Designing Data-Intensive Applications - Chapter 1 (Reliable, Scalable, and Maintainable Applications)

What is a data-intensive application?

Many applications today are data-intensive, as opposed to compute-intensive. Raw CPU power is rarely a limiting factor for these applications, bigger problems are usually the amount of data, the complexity of data, and the speed at which it is changing.

A data-intensive application is typically built from standard building blocks that provide the commonly needed functionality. For example, many applications need to:

  • Store data so that they, or another application, can find it again later (databases)
  • Remember the result of an expensive operation, to speed up reads (caches)
  • Allow users to search data by keyword or filter it in various ways (search indexes)
  • Send a message to another process, to be handled asynchronously (stream processing, message queue)
  • Periodically crunch a large amount of accumulated data (batch processing)

If that sounds painfully obvious, that’s just because these data systems are such a successful abstraction as when building an application, most engineers may know some of these tools.

But the reality is not that simple. There are many database systems with different characteristics because different applications have different requirements. There are various approaches to caching, several ways of building search indexes, and so on. When building an application, we still need to figure out which tools and which approaches are the most appropriate for the task at hand. And it can be hard to combine tools when you need to do something that a single tool cannot do alone.
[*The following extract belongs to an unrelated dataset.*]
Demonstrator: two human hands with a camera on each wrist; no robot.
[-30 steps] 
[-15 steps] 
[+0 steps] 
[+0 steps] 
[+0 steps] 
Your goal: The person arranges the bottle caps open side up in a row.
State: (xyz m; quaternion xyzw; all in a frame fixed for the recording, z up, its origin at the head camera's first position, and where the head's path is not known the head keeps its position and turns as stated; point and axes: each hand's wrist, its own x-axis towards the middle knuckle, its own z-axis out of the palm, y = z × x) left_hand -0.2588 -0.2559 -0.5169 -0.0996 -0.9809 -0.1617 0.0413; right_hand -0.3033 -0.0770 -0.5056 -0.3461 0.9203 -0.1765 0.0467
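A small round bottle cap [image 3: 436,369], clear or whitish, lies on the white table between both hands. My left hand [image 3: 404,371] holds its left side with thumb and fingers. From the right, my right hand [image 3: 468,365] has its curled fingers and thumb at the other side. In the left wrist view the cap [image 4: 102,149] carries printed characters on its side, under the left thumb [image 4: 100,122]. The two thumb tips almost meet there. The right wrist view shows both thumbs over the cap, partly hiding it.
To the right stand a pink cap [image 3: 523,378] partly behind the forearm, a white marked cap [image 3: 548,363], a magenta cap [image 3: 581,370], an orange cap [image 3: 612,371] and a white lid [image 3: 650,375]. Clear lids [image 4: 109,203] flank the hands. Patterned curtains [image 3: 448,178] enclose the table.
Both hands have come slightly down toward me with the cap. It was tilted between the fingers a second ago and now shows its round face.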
Thinking About Data Systems

We typically think of databases, queues, caches, etc. as being very different categories of tools. Although a database and a message queue have some superficial similarities —both store data for some time— they have very different access patterns, which means different performance characteristics, and thus very different implementations.

So why should we lump them all together under an umbrella term like data systems?

Many new tools for data storage and processing have emerged in recent years. They are optimized for a variety of different use cases, and they no longer neatly fit into traditional categories [1]. For example, there are datastores that are also used as message queues (Redis), and there are message queues with database-like durability guarantees (Apache Kafka). The boundaries between the categories are becoming blurred.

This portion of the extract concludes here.